A. S. FLEISCHMAN – Counterspy Express. Stark House Press, trade paperback, December 2016; two-in-one edition with Shanghai Flame. Introduction by George Kelley. First appeared as Ace Double D-57, paperback original; 1st printing, 1954. Published back-to-back with Treachery in Trieste, by Charles L. Leonard. Film: Allied Artists, 1958, as Spy in the Sky!.

   One small complaint I have about this book is that so little of it takes place on a train, as the title would suggest — only the last ten or eleven pages of the forthcoming Stark House edition. But who really cares when those ten pages are filled with as much action, thrills and as many revelations as they are in this book?

   Or that all of the rest of the book, relating the adventures of American agent Victor Welles, alias Jim Cabot, as he tries to locate a Russian scientist who’s trying to defect from behind the Iron Curtain with some highly advanced formulas, is as cram-packed with chases, near escapes and double-dealing all across Europe as this one is?

   It’s hard not to enjoy a book for which you have the sense that the author had as much fun writing it as you are in reading it. Don’t expect great literature. Books like this one come straight from the days of the pulps, complete with femme fatales who do their best, deliberately or not, to distract Cabot from the task he has on hand — and nearly succeed.
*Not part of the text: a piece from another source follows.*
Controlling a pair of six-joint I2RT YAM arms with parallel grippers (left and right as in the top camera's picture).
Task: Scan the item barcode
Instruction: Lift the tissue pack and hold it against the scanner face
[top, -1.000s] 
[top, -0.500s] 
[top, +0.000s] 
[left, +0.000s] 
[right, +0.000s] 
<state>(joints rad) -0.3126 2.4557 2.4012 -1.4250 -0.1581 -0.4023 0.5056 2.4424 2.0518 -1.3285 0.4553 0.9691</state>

   Cabot tells the story in first person, so it’s not easy to get a firm picture in mind as to what he looks like, but at length I settled on Robert Ryan. Night club singer and dancer Pia Brindisi could have been modeled on Gina Lollobrigida, and Cabot’s primary adversary Sydney Jardine sounded to me exactly like Sidney Greenstreet — far better choices on my part, I believe, than the ones who played the roles in the film that was actually made, to wit: Steve Brodie, Sandra Francis and Bob De Lange, respectively.